Guerre en Ukraine : 100 000 personnes toujours bloquées dans «l’enfer glacial» de Marioupol

Voir aussi

Jubilé d’Elizabeth II : Meghan et ce prince Harry seront absents du balcon de Buckingham

Jubilé d’Elizabeth II : Meghan et un prince Harry seront absents du balcon de Buckingham

rivalité en Ukraine : la France va apporter 300 millions de dollars d’aide supplémentaires

Guerre chez Ukraine : la France va apporter 300 millions de dollars d’aide supplémcheztaires

Avortement aux Etats-Unis : le gouverneur de l’Oklahoma fondement l’une des lois les plus restrictives

étouffement aux Etats-Unis : le gouverneur de l’Oklahoma signe l’une des lois les plus restrictives

Partager

Ville martyre. Environ 100 000 personnes sont encore bloquées sous les bombes russes dans Marioupol assiégée, près d’un mois après le début de l’invasion de l’Ukraine par les forces russes, qui ne contrôlent qu’une grande ville mais en bombardent toujours plusieurs.

La proposition du président ukrainien Volodymyr Zelensky de rencontrer son homologue russe Vladimir Poutine pour dégager des « compromis », y compris sur les territoires occupés de la Crimée et du Donbass, est restée lettre morte mardi, les Russes espérant un processus de négociations « plus énergique, plus substantiel », selon Dmitri Peskov, le porte-parole de la présidence russe.

En attendant l’éventuelle amorce d’un cessez-le-feu, « près de 100 000 personnes dans des conditions inhumaines » sont piégées dans les ruines de Marioupol, « en état de siège total, sans nourriture, sans eau, sans médicaments, sous des bombardements constants », a alerté M. Zelensky dans une vidéo publiée mercredi à l’aube.

« Bombes superpuissantes » sur Marioupol

Le président ukrainien doit s’adresser aux parlements français et japonais mercredi, en prélude à une fin de semaine à haute activité diplomatique : jeudi, un mois jour pour jour après le déclenchement de l’invasion, les Occidentaux se réuniront à Bruxelles pour des sommets de l’Otan, du G7 et de l’Union européenne. A la clé, « de nouvelles sanctions contre la Russie », selon Jake Sullivan, conseiller à la sécurité nationale de Joe Biden. Le président américain se rendra ensuite en Pologne, pays qui accueille la plupart des 3,5 millions de réfugiés ukrainiens.

VIDEO. « Une fille de 6 ans est morte de soif » : l’enfer de Marioupol raconté par son maire adjoint

Marioupol, ville portuaire majoritairement russophone et stratégiquement située entre la Crimée (sud), occupée par Moscou depuis 2014, et le territoire séparatiste de Donetsk (est), est bombardée depuis des semaines par les Russes. Elle a été visée mardi par deux « bombes superpuissantes », selon la municipalité, qui n’a pas donné de bilan.
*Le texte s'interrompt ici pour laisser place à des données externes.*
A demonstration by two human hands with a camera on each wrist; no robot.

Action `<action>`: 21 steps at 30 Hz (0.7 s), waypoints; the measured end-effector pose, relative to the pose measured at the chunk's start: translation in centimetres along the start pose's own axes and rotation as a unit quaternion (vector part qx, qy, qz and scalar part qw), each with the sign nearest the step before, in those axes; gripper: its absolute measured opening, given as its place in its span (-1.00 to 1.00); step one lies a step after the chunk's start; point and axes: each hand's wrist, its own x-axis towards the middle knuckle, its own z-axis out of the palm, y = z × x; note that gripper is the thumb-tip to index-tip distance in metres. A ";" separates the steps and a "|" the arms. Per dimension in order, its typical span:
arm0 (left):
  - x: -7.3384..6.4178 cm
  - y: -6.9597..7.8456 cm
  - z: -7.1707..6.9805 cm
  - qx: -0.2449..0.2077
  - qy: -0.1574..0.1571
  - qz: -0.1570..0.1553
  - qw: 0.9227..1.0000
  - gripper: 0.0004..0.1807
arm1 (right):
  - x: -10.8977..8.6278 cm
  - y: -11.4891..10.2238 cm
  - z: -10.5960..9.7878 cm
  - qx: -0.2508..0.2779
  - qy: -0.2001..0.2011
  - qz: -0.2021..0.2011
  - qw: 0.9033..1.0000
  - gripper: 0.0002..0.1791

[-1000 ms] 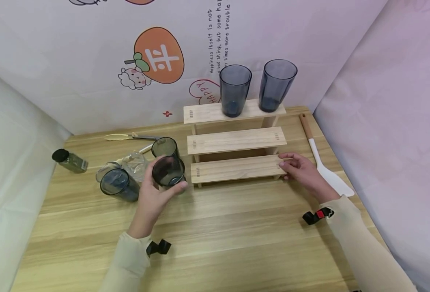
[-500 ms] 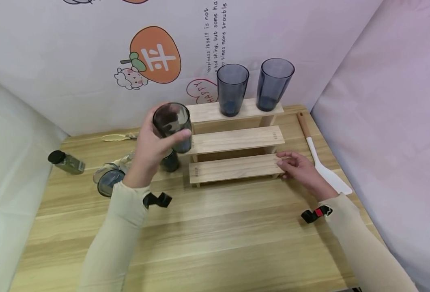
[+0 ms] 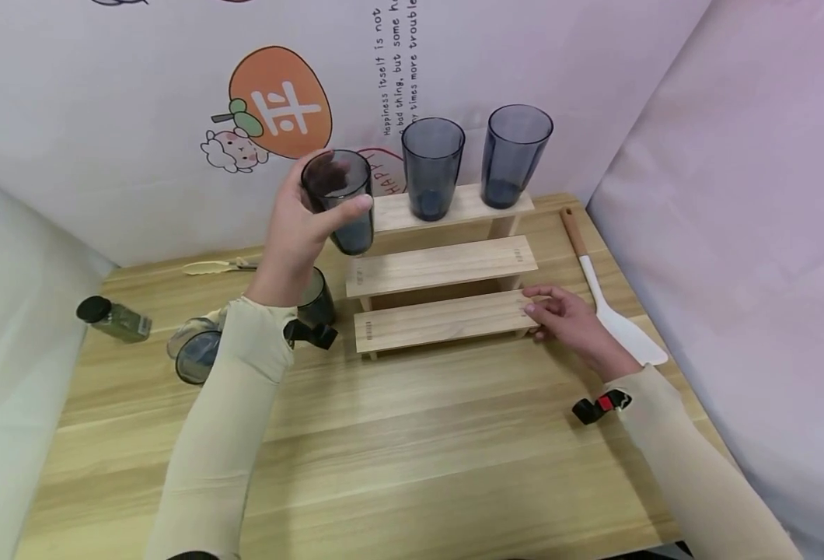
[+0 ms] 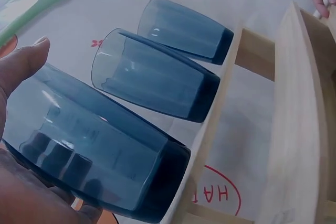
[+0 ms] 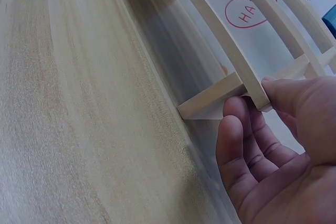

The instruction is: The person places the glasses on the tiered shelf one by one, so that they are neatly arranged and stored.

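My left hand (image 3: 293, 237) grips a dark blue-grey drinking glass (image 3: 354, 232) upright at the left end of the three-tier wooden shelf (image 3: 443, 268). In the left wrist view, the base of this tumbler is close to the top board; whether they touch I cannot tell. Two similar glasses stand on that board, one in the middle (image 3: 433, 175) and one at the right (image 3: 515, 163). My right hand (image 3: 571, 325) pinches the right end of the lowest board (image 5: 247, 72) between thumb and fingers.
On the table's left lie a spice jar (image 3: 123, 321), tongs (image 3: 209, 267) and more glassware, including a blue glass (image 3: 197, 358) partly behind my left sleeve. A dark glass (image 3: 319, 303) stands beside the shelf. A white spatula (image 3: 625, 333) lies at the right.
My left hand has lifted the glass from the table on the left and carried it up and back to the top board's left end. My right hand keeps its hold on the shelf.
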 end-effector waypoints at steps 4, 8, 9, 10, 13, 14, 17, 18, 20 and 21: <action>1.4 0.4 0.4 -0.004 0.005 -0.001 1.000 -0.14 | 0.0 -0.1 -0.1 0.004 -0.001 0.002 1.000 -0.49; 2.5 0.3 0.4 -0.004 0.012 0.004 1.000 -0.16 | 0.0 -0.4 -0.1 0.004 -0.006 0.008 1.000 -0.48; 2.7 0.3 0.4 -0.001 0.014 0.004 1.000 -0.17 | -0.1 -0.4 -0.1 0.003 -0.006 0.009 1.000 -0.48; 2.9 0.2 0.4 0.002 0.016 0.002 1.000 -0.17 | -0.1 -0.4 -0.1 0.002 -0.006 0.009 1.000 -0.48; 3.4 0.0 0.4 0.008 0.021 -0.010 1.000 -0.15 | -0.1 -0.4 -0.1 0.001 -0.006 0.008 1.000 -0.48; 3.5 0.0 0.4 0.010 0.022 -0.013 1.000 -0.14 | -0.1 -0.4 -0.1 0.001 -0.007 0.008 1.000 -0.48; 4.0 -0.3 0.4 0.010 0.027 -0.018 0.999 -0.14 | -0.1 -0.4 -0.1 0.000 -0.008 0.007 1.000 -0.47; 4.1 -0.4 0.3 0.011 0.028 -0.019 0.999 -0.14 | -0.1 -0.4 -0.1 0.000 -0.008 0.006 1.000 -0.47; 4.3 -0.5 0.3 0.012 0.030 -0.020 0.999 -0.15 | -0.1 -0.4 -0.2 -0.001 -0.008 0.006 1.000 -0.47; 4.4 -0.6 0.4 0.014 0.030 -0.020 0.999 -0.15 | -0.1 -0.3 -0.2 0.001 -0.006 0.007 1.000 -0.47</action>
Des images satellite prises mardi matin par l’entreprise américaine Maxar et distribuées à l’AFP montraient la dévastation de quartiers résidentiels, infrastructures civiles et usines.

Des chars russes ont pénétré dans la ville, et un haut responsable du Pentagone a affirmé mardi soir que la stratégie russe s’appuyait désormais sur « des tirs à longue portée en centre-ville », observés par les Américains « depuis les dernières 24 heures ». Des habitants ayant fui Marioupol ont décrit à l’ONG Human Rights Watch « un enfer glacial, avec des rues jonchées de cadavres et de décombres d’immeubles détruits ».

« Ce n’est pas la guerre, c’est un génocide »

« Ce n’est pas la guerre, c’est un génocide », a déclaré mardi à l’AFP la procureure générale d’Ukraine, Iryna Venediktova, car « les théâtres de guerre ont des règles, des principes. Ce que nous voyons à Marioupol, (c’est) l’absence totale de règles ». Le président Zelensky a dénoncé mardi soir la capture par les Russes d’un convoi humanitaire. Pour la fourniture de vivres et de médicaments, « toutes nos tentatives, malheureusement, sont réduites à néant par les occupants russes. Avec des bombardements ou une terreur évidente », a-t-il déploré.

PODCAST. Kiev, Mykolaïv… avec nos reporters au cœur de la résistance ukrainienne

Le secrétaire général de l’ONU, Antonio Guterres, s’est élevé mardi contre une guerre « absurde » et « ingagnable, et a jugé que « même si Marioupol tombait, l’Ukraine ne pourrait pas être conquise ville par ville, rue par rue, maison par maison ». Les forces russes ont continué par ailleurs en ce début de semaine à bombarder d’autres villes ukrainiennes : Kiev, Kharkiv, Odessa, Mykolaïv, Tcherniguiv… Avec toujours plus de victimes chez les civils.